I have never liked my Great-great-aunt Altais, though I have not had this discomfort of knowing her in real life. I daresay she has never felt kindly towards me, either. One of the most unpleasant memories I have is her urging my mother to beat me for wanting to go play Quidditch with some of the neighborhood children. "She is eight years old, it is time she started learning about how to be a lady and not a delinquent." She has always had rather unenlightened views, I'm afraid. Had a right fit when I came downstairs wearing my pajama pants one morning.

But I needed to talk to her, so I went into the library, wasting a few minutes stoking the fire. When I stood up, she was looking at me—not with contempt, but blatant approval, even pride.

"Never thought you had any nerve," she said, folding her wrinkly, bejeweled hands, a trace of a smile on her face.

"What do you mean?" I asked. Forgo the innocence, I was trying not to incriminate myself.

"Oldest trick in the book, you know. I think one of my own daughters used it, though she never did tell me outright."

I stood before her, my hands clasped nervously over my middle. "I have no idea what you speak of."

She smiled fully now, sending chills down my spine. "There there, dear, I'm not going to tell your mother, though I will tell you that she'll be pleased.

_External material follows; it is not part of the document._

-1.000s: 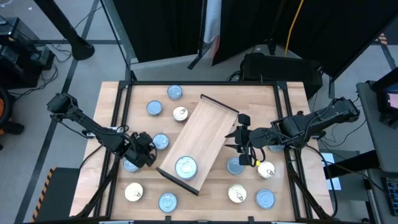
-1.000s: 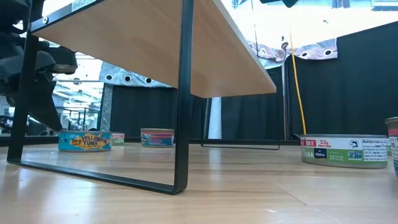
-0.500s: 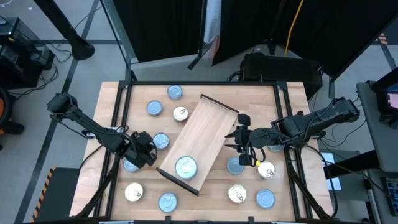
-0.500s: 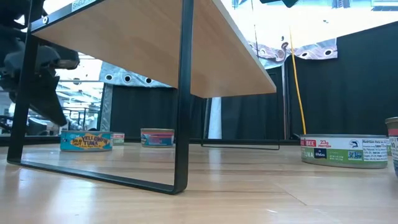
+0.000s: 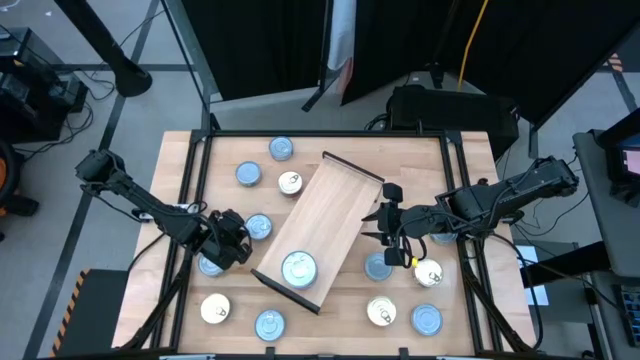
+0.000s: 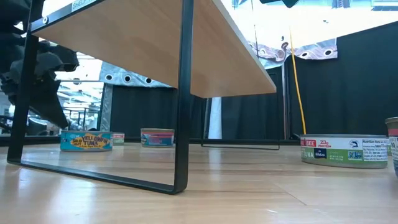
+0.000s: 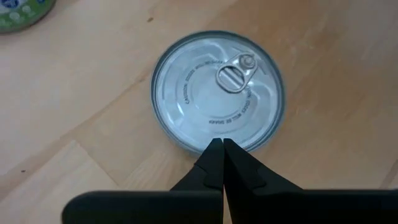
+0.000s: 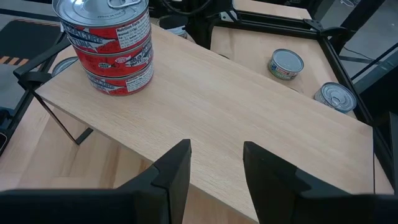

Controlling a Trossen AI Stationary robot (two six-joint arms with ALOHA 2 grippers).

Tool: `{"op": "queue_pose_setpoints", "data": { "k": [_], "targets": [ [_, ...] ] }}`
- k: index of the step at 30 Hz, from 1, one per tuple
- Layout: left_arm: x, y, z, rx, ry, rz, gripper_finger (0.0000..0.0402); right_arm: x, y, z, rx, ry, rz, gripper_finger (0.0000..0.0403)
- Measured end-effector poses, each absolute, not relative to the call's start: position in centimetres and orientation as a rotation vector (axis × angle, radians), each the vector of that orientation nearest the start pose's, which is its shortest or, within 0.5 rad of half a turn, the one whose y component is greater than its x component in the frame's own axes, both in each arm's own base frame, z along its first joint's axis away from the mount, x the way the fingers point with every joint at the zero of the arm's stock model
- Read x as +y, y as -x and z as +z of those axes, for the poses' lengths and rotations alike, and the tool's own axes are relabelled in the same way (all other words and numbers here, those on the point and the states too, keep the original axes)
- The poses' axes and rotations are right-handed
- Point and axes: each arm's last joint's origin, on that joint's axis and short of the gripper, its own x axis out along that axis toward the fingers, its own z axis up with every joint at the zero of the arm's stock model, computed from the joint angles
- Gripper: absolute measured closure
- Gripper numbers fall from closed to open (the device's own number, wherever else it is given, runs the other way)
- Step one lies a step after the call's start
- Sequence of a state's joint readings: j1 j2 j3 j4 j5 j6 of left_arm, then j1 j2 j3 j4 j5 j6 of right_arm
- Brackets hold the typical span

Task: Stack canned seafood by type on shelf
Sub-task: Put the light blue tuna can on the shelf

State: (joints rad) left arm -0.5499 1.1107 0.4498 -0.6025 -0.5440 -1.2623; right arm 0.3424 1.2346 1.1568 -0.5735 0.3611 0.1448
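Left gripper point(image 5: 232, 243) is hovering over a silver pull-tab tin point(image 7: 217, 91) at the front-left of the tabletop point(image 5: 330, 150), just beside the shelf point(image 5: 335, 210). Its fingers point(image 7: 214, 163) are pressed together, tips meeting above the near rim of that tin without pinching it. Compared with the frame one second earlier, the gripper is sitting marginally higher and nearer the shelf in the high view. In the low view the dark arm mass is showing a slightly changed outline behind the shelf leg point(image 6: 181, 93), and the "YELLOWFIN TUNA" tin point(image 6: 86, 140) is sitting a touch further right. Remaining tins are occupying the same positions.

Right gripper point(image 5: 385, 222) is waiting at the right edge of the shelf, fingers point(image 8: 174, 165) spread apart and holding nothing.

Shelf is lying diagonally across the tabletop centre, carrying a stack of red-labelled tins point(image 8: 109, 43) at its front-left end. Loose tins are scattered around it on the tabletop.

Legible markings:
- Blue-and-yellow tin in the low view is reading "YELLOWFIN TUNA".
- Green-and-white tin point(image 6: 342, 151) at the low view's right is showing "BEE", "23g PROTEIN" and "TUNA".
- Stacked red tins are carrying a "Nutrition Facts" panel; the brand cannot be read.
- Lid of the pull-tab tin is bearing embossed circular text, too small to read.
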Motion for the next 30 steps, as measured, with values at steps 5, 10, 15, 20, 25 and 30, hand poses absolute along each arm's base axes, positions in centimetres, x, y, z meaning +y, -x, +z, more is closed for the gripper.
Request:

There's no shame in what you did, one has to watch out for themselves, and acceptable husbands are running thin in this day and age, what with all the inter-muggle marriages…."

When I did nothing save look confused, she continued.

"It will have been the Malfoy boy, won't it? Your sister seemed quite taken with him, but you are the elder, it is only fair you have first choice. As I said, I never thought you had much nerve, nor a very good head on your shoulders, but now you have proved me wrong, and happily so!" She beamed down at me. "So, that is you as good as married, we must find someone for Narcissa and Bella…though Bella's young yet, and if there is no one else, she could marry Sirius, they are close in age…."

I felt my stomach contort in disgust. "First-cousin marriages aren't done anymore!" I exclaimed. "It is utterly revolting for you to suggest such a thing!"

"Hush, silly girl! Perhaps you are not so wise—perhaps you did not mean to get yourself with child to force Lucius—"

"I will never marry Lucius Malfoy! He is not the father of my child, you miserable hag!"

She stopped, frozen in her portrait. With a cry I pulled it from the wall—I could hear her shuffling, attempting to untangle herself from her broad skirts and run to the safety of another painting, but I was too swift. Before she could flee, I flung her into the fireplace to burn and trouble me no more.

And now I sit in the light of those dancing, glorious flames, watching the last of the ebony frame give way to fire and ash. I have bought myself months of time now, time in which I may speak with my love, and everything will be all right. I know there are ways to rid oneself of child, but I am above those—maybe Great-great-aunt Altais was right, and I simply have no wits. Either way, this child is mine—this daughter—and I do not know what I shall name her, but you could bet your life it will not be Mira.